▶ EXERCISE INSTRUCTIONS: Restate word for word the entries below, starting with the line with "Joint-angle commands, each" and continuing through the line with "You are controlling". Include both of those lines and no others.

[Stored dataset items]
+===+

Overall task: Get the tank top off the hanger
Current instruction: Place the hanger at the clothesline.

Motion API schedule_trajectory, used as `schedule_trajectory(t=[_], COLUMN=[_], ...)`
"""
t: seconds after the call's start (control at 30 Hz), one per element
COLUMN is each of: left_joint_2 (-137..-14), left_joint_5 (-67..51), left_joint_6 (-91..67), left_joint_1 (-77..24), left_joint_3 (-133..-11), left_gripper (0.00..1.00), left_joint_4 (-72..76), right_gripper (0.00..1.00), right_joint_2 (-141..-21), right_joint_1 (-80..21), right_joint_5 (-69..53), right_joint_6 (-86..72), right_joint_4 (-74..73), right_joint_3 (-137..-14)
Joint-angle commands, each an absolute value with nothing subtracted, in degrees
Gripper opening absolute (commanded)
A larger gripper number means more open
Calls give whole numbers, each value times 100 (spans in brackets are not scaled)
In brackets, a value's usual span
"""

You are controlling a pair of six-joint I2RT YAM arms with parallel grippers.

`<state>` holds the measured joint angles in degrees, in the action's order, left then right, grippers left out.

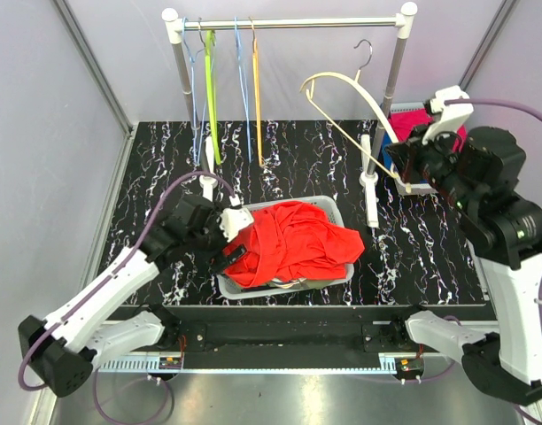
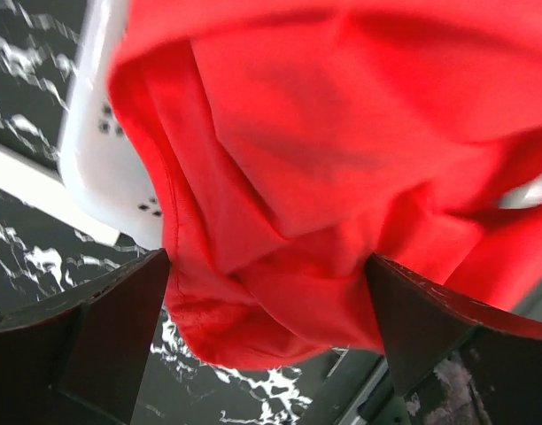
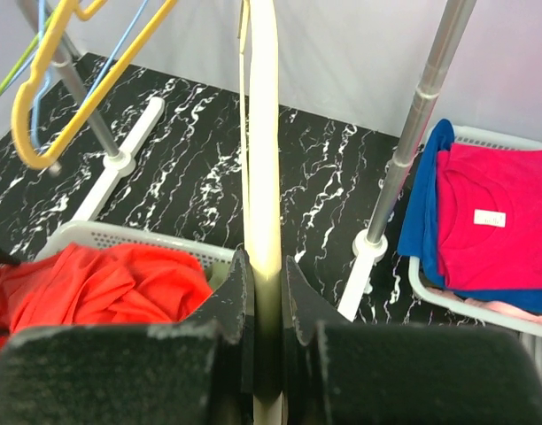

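Red tank top [image 1: 293,243] in basket [image 1: 329,206]; left hand [image 1: 238,239] spread, right hand [image 3: 267,283] tight on cream hanger [image 3: 264,133].

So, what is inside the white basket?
A crumpled red tank top fills the white basket and hangs over its left rim. The basket's floor is covered, so anything underneath cannot be seen.

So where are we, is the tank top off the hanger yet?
Done: the red tank top is off the cream hanger, which is bare, and lies bunched in the white basket. In hand: the right pincer is shut on the hanger, held aloft; the left pincer stands open astride the top, gripping nothing. Left: the removal itself looks finished.
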<state>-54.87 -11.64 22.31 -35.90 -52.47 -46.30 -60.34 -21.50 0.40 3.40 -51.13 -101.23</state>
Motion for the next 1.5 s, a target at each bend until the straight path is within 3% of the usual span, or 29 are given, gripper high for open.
schedule_trajectory(t=[0.0,0.77,1.1,1.33,1.47], left_joint_2=[-5669,-6206,-5002,-4948,-4983], left_joint_5=[-580,-756,-781,-1756,-1749], left_joint_6=[2487,2602,2180,2390,2531], left_joint_1=[-3621,-3612,-3612,-3612,-3604], left_joint_3=[-4922,-4139,-5631,-6670,-7407], left_gripper=[99,99,99,99,99], left_joint_4=[-3982,-2672,-3786,-4789,-5132], right_gripper=[0,0,0,0,0], right_joint_2=[-6257,-6978,-7180,-7400,-7497], right_joint_1=[-2171,-2171,-2180,-2171,-2171], right_joint_5=[290,457,440,360,343], right_joint_6=[448,580,598,545,519], right_joint_4=[-4386,-3859,-3472,-3428,-3375], right_joint_3=[-10450,-10951,-10846,-10934,-10855])
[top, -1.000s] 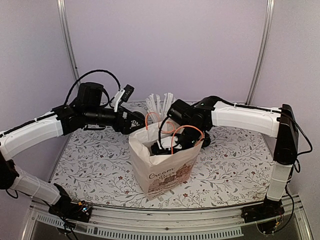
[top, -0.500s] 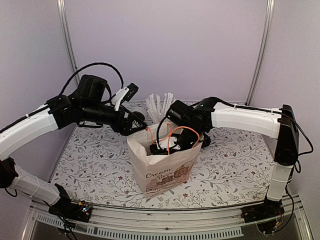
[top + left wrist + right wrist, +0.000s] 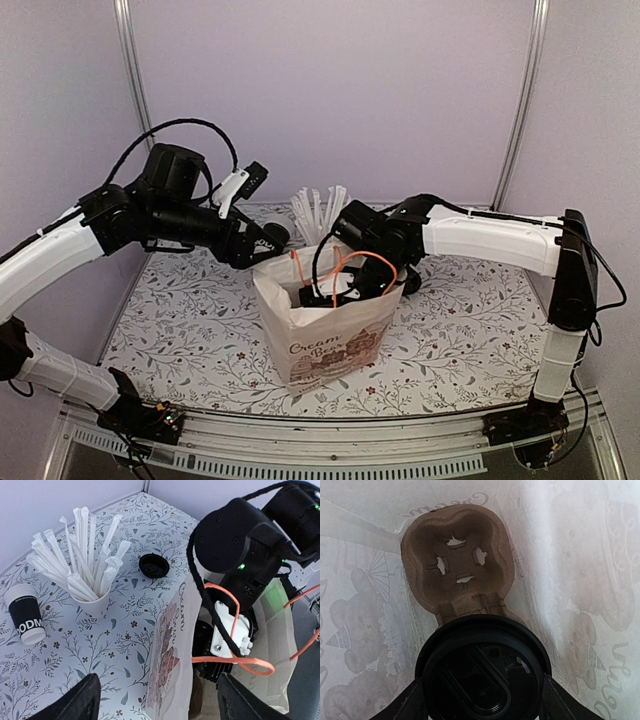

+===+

▶ SOLUTION TO THIS TASK:
Joint-angle commands, each an absolute value with nothing subtracted, in degrees
Gripper opening absolute (commanded)
A larger gripper number means more open
Calls give whole numbers, each value times 100 (spans in brackets are not scaled)
In brackets, a value's usual span
"""

You are controlling a pair of six-joint I2RT YAM arms with parallel grippers.

Nothing more remains to be added to this answer.